Após duas quedas, o Indicador Coincidente de Desemprego (ICD) avançou em outubro, variando 1,5 ponto, para 98,6 pontos.

“O ICD ficou relativamente estável ao longo dos últimos meses. O nível elevado do índice mostra que os consumidores, mesmo após alguma queda da taxa de desemprego e da geração de novos postos de trabalho dos últimos meses, ainda enfrentam um mercado de trabalho bastante complicado.
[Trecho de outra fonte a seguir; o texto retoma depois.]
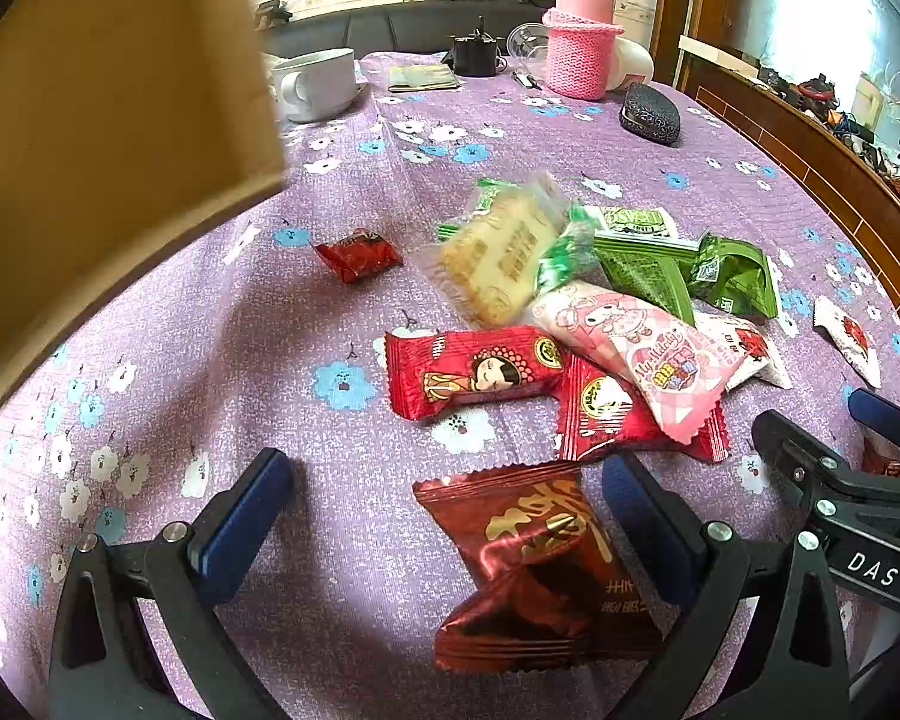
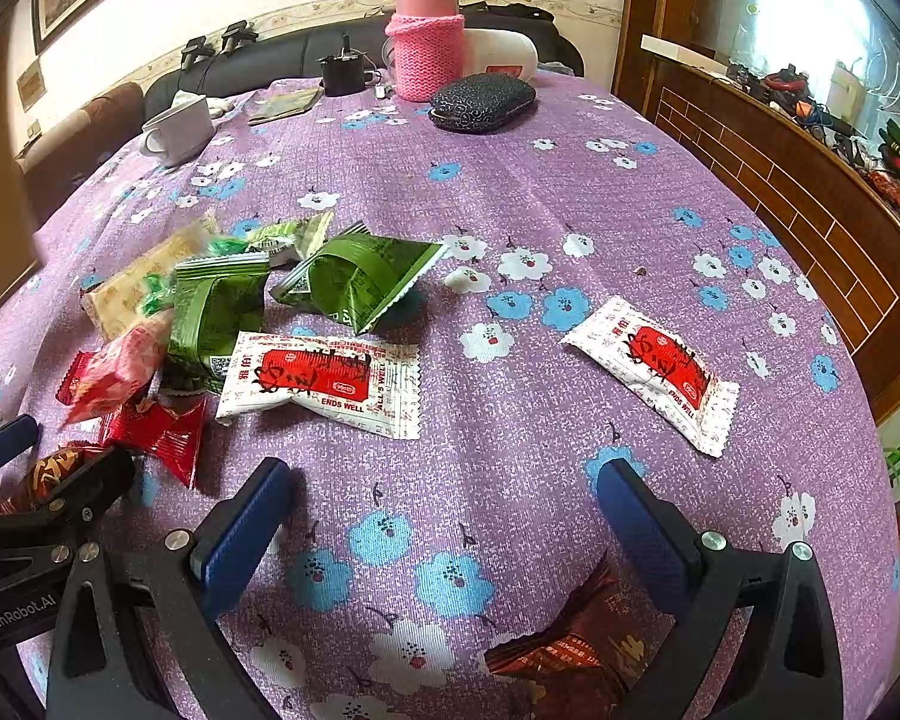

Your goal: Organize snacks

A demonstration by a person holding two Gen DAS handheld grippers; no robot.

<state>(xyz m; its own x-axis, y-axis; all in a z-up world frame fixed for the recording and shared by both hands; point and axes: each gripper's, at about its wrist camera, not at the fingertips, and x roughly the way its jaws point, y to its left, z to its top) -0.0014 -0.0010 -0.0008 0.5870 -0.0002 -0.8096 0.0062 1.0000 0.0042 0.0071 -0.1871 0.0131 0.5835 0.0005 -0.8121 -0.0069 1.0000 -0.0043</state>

Apesar da melhora do mercado de trabalho, deve-se esperar uma taxa de desemprego ainda elevada nos próximos meses”, continua Fernando de Holanda Barbosa Filho.

Destaques do IAEmp e ICD

O avanço do IAEmp em novembro ocorreu em três dos sete indicadores que o compõem, com destaque para os que medem o ímpeto de contratações nos três meses seguintes, na Sondagem da Indústria de Transformação, e a expectativa com relação à facilidade de se conseguir emprego nos seis meses seguintes, da Sondagem do Consumidor, com variações de 9,8 e 8,0 pontos, na margem, respectivamente.

As classes de renda que mais contribuíram para a alta do ICD foram as duas mais baixas: consumidores com renda familiar até R$ 2.100,00, cujo Indicador de Emprego (invertido) variou 3,5 pontos; e a faixa entre R$ 2.100,00 e R$ 4.800,00, com avanço de 3,1 pontos.